● **Required work**:
Each line of the data that includes the string "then" is to be copied out.

(Beginning of Data extracts)

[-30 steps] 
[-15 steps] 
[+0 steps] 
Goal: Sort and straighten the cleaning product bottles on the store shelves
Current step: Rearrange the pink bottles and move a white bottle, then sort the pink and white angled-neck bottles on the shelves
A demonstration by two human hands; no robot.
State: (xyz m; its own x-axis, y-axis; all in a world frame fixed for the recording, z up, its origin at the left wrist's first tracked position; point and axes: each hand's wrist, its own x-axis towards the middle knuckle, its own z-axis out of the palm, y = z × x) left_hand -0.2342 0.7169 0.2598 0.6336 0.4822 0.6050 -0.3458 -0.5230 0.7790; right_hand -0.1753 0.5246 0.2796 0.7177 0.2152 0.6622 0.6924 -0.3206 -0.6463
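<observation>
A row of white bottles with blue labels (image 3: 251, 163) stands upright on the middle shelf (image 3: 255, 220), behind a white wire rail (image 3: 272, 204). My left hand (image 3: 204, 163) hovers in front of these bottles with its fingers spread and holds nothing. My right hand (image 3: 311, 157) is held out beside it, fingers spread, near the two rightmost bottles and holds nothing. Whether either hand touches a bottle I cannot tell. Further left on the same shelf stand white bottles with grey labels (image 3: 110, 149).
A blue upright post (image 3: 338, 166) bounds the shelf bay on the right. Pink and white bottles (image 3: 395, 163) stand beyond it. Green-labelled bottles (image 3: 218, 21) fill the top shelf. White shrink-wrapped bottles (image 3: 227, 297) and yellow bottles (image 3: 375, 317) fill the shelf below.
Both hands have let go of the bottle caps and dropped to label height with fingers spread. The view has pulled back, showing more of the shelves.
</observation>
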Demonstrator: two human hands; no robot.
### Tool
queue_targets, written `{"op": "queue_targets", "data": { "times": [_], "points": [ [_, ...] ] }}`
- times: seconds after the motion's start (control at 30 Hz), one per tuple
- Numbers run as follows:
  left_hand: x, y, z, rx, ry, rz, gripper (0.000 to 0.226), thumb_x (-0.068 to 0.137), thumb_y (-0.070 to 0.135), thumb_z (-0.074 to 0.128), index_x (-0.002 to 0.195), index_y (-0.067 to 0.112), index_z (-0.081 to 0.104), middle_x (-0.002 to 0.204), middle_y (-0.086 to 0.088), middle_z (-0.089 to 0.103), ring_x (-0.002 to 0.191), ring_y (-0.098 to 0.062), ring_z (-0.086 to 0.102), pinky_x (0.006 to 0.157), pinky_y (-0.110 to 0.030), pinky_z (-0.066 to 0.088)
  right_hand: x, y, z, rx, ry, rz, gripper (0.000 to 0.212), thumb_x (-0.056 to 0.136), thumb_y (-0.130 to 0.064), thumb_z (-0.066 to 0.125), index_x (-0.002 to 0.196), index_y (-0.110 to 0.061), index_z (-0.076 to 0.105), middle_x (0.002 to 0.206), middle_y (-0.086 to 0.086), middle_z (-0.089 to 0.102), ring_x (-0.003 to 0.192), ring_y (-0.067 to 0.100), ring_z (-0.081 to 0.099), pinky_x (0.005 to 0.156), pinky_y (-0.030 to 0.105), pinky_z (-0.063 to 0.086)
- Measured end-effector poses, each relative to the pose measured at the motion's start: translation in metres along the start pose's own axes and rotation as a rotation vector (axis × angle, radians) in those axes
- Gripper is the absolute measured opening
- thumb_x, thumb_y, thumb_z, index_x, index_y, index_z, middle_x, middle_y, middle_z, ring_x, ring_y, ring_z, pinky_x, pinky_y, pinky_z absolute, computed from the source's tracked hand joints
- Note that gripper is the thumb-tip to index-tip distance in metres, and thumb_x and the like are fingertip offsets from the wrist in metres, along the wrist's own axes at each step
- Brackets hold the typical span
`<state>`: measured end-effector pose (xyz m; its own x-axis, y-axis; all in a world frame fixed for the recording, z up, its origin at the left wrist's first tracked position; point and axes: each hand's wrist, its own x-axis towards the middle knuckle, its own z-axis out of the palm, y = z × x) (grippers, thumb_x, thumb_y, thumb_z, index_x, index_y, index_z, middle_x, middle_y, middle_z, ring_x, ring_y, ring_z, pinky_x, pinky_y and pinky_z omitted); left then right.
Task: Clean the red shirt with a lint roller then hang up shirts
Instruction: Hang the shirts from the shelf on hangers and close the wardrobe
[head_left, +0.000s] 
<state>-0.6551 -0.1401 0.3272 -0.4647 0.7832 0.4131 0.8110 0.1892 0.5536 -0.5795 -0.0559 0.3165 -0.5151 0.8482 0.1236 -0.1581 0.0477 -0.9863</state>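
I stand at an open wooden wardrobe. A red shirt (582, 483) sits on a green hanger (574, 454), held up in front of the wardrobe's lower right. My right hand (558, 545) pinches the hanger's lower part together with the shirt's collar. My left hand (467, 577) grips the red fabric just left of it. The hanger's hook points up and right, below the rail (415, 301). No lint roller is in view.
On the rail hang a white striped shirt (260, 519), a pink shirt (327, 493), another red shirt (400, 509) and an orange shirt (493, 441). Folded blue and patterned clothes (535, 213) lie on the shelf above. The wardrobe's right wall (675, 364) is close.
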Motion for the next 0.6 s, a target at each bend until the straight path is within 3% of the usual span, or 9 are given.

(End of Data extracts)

● **Answer**:
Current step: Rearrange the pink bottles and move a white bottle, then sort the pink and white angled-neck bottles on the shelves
`<state>`: measured end-effector pose (xyz m; its own x-axis, y-axis; all in a world frame fixed for the recording, z up, its origin at the left wrist's first tracked position; point and axes: each hand's wrist, its own x-axis towards the middle knuckle, its own z-axis out of the palm, y = z × x) (grippers, thumb_x, thumb_y, thumb_z, index_x, index_y, index_z, middle_x, middle_y, middle_z, ring_x, ring_y, ring_z, pinky_x, pinky_y and pinky_z omitted); left then right.
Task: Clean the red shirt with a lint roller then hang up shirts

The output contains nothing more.